PROCESSO N.º 3007/17.5T8BCL-A.G1 Tribunal da Relação de Guimarães

Data
5 de novembro de 2020

Descritores
Alteração do regime de atribuição da casa de morada de família
Ineptidão da petição inicial
Convite ao aperfeiçoamento

Votação

MAIORIA COM * DEC VOT E * VOT VENC

Sumário

1) A alteração do regime fixado quanto à atribuição da casa de morada de família pedida nos termos dos artºs 1793º, do CC, e 990º, do CPC, constitui um incidente sujeito à disciplina adjectiva do processo especial de jurisdição voluntária.

2) Mesmo na jurisdição contenciosa e no processo comum, fruto da evolução da respectiva filosofia jurídica no sentido de potenciar as decisões de mérito em detrimento das de forma e em que, por isso, as regras mais rígidas emanadas do princípio dispositivo cederam às mais flexíveis inspiradas no do inquisitório, assim ampliando as possibilidades de intervenção oficiosa do juiz, o ónus de alegação dos factos essenciais à procedência da pretensão está hoje mais atenuado.

3) Daí que o sentido e alcance da ineptidão geradora da nulidade de todo o processo quando fundada na falta de causa de pedir devam entender-se e aplicar-se em conformidade com aquela perspectiva e em função de um conceito de tal elemento mais ajustado à mesma.

4) Não se concebendo que o processo de jurisdição voluntária, apesar dos seus princípios e regras específicos, possa, de todo, prescindir de um pedido do interessado e da alegação de uma causa de pedir que baseie a intervenção judicial, este pressuposto deve considerar-se mitigado e as exigências de alegação mais flexíveis.

5) Se, em requerimento, um dos ex-cônjuges peticiona, nos termos dos artºs 990º, nº 1, CPC, e 1793º, nº 1, CC, invocados, que seja alterado o regime de utilização da casa de morada de família (antes fixado, como de utilização conjunta até à partilha) para utilização exclusiva, existe pedido formulado, claro e conciso.

6) Se no mesmo requerimento se alegou que o requerido “mudou as fechaduras” para impedir o acesso da autora à casa e “sempre que ultimamente” ela se lá procura deslocar, ele “não só a impede como a ameaça de morte” e afirma que “alguém o fará”; a habitação conjunta “é totalmente impossível” porque “já correram autos de violência doméstica contra o réu”; foi por isso que a requerente “se viu obrigada a deixar a habitação” e “tendo arrendado um apartamento” onde vive mas que “tem muitas dificuldades em manter” porque “vive apenas da sua magra reforma” e “não tem possibilidades económicas”; em contrapartida, o requerido “deixou de dormir e confeccionar as suas refeições” na dita casa porque o faz na “da companheira com quem vive”, “retirou” dela “muito do seu recheio”, auferindo ele reforma “choruda” – existe causa de pedir e a petição não é inepta uma vez que estão, mínima e concretamente, alegados factos supervenientes com base nos quais entende dever alterar-se o decidido antes e ser-lhe atribuído tal direito em exclusivo (artº 990º, nº 1, CPC).
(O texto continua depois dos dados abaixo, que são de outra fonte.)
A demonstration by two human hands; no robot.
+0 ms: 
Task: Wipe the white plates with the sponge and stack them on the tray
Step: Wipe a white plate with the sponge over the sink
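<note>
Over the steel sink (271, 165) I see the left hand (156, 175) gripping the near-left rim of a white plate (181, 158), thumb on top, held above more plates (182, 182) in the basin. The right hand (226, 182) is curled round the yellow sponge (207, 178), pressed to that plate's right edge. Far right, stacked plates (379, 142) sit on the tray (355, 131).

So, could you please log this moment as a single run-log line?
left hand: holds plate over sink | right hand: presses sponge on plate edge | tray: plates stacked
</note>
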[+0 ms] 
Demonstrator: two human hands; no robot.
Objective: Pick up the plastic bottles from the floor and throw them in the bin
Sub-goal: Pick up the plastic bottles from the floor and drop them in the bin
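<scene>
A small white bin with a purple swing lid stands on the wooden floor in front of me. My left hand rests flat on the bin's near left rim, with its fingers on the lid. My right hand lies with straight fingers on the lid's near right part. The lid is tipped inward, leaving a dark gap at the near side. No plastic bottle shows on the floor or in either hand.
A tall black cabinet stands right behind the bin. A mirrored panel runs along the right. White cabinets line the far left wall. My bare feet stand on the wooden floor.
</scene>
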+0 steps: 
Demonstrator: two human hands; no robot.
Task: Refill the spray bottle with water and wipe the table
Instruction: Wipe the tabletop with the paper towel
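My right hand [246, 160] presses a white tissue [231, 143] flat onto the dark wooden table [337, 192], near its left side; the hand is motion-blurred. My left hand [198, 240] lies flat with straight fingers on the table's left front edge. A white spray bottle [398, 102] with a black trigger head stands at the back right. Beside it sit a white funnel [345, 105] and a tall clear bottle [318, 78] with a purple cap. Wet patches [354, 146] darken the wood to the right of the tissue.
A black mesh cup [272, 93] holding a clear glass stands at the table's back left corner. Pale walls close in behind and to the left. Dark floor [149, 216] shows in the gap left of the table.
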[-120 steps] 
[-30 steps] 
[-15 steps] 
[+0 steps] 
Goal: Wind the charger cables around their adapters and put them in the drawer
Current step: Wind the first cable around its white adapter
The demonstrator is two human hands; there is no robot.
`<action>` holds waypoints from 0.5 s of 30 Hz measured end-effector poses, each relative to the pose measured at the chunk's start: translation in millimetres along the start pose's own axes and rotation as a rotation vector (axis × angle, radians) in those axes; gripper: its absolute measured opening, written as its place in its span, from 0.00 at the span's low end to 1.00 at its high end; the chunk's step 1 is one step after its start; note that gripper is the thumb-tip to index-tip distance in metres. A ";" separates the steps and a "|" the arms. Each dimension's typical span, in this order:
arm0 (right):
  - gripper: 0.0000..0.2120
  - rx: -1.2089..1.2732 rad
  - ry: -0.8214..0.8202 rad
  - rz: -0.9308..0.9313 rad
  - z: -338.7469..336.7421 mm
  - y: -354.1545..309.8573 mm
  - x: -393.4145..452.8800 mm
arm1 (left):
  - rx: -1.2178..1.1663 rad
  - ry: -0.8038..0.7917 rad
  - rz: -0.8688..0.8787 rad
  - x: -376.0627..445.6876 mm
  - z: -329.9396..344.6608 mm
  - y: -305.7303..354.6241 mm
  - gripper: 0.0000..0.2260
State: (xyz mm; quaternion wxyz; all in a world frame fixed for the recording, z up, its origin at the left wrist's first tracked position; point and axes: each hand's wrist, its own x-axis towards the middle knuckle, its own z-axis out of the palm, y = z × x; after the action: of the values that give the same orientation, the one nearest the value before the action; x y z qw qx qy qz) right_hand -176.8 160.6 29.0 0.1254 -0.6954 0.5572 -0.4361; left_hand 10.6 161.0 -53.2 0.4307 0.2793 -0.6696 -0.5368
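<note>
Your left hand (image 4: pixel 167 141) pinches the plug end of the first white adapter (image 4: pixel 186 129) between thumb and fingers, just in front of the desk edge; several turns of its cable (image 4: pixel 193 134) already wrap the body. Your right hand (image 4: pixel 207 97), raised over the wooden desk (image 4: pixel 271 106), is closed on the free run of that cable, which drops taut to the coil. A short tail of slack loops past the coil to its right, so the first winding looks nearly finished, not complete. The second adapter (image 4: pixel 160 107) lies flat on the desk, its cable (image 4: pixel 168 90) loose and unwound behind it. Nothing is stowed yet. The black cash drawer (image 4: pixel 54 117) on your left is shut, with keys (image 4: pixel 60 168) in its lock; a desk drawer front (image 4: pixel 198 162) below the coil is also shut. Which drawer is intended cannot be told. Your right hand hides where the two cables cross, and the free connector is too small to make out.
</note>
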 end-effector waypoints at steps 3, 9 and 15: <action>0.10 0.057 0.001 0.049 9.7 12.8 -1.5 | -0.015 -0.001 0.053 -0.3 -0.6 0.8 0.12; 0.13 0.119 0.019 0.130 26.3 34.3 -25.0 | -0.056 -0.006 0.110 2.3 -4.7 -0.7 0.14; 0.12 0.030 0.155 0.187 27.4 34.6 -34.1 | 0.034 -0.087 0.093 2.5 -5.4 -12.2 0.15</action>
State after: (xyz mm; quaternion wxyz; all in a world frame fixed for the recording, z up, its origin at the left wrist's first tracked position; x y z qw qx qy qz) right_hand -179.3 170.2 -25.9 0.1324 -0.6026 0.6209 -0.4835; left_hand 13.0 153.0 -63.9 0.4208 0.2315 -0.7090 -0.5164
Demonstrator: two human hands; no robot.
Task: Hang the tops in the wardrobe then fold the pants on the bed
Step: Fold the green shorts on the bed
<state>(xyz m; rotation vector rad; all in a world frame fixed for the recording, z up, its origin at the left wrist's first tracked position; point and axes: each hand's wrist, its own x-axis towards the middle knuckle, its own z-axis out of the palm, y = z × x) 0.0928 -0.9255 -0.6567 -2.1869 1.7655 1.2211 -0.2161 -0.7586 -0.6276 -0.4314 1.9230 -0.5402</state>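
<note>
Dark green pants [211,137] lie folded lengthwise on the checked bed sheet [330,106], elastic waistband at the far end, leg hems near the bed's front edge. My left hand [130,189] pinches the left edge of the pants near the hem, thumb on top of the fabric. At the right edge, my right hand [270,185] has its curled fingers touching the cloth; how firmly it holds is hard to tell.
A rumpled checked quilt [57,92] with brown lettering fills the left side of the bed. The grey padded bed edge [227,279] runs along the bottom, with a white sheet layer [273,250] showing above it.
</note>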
7) A insuficiência ou imprecisão do requerimento podem ser colmatadas não só por via do convite ao seu aperfeiçoamento (artº 590º, nº 2, alínea b), e 4), como pelo da consideração de factos relevantes e a esse respeito resultantes da instrução (artº 5º, nº 2) como, ainda, da investigação livre dos factos e das diligências que (como a requisição de documentos) para tal forem entendidas como convenientes, vias estas cometidas ao juiz (artºs 986º, nº 2, e 990º, nº 3).